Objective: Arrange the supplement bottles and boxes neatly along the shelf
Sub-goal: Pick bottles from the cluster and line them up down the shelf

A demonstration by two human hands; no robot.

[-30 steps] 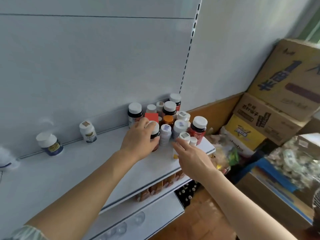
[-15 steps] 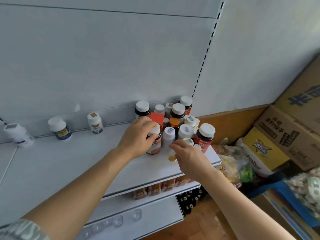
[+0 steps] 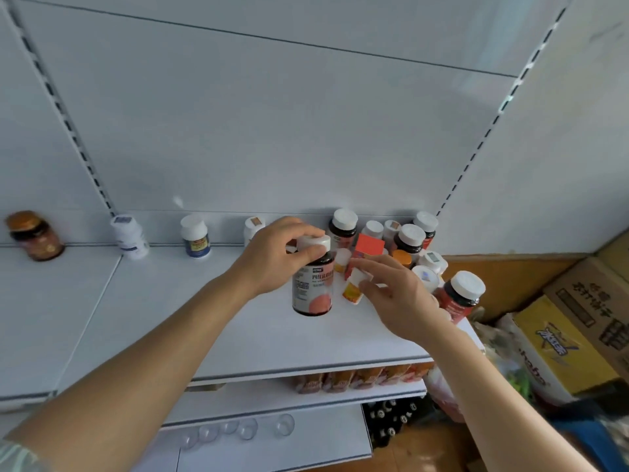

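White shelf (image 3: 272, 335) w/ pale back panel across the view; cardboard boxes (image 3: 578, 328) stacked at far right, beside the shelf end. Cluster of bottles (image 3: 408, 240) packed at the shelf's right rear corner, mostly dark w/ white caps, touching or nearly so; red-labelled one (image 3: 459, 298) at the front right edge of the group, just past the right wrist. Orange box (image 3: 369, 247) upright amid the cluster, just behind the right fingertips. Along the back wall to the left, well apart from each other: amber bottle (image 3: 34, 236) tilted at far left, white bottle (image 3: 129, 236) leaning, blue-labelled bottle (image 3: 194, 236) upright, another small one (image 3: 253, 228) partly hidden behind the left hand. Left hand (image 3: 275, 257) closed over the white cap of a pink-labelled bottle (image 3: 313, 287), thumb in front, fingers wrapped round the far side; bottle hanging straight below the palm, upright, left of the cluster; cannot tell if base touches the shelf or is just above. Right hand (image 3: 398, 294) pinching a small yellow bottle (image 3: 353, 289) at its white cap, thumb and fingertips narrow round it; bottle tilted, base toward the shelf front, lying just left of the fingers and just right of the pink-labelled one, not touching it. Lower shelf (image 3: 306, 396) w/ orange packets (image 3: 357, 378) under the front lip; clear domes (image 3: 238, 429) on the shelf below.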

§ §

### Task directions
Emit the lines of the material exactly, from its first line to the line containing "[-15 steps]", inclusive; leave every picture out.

### Task response
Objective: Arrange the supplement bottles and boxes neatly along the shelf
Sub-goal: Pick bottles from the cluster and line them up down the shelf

A demonstration by two human hands; no robot.

[-30 steps] 
[-15 steps] 

The required response has been given in full.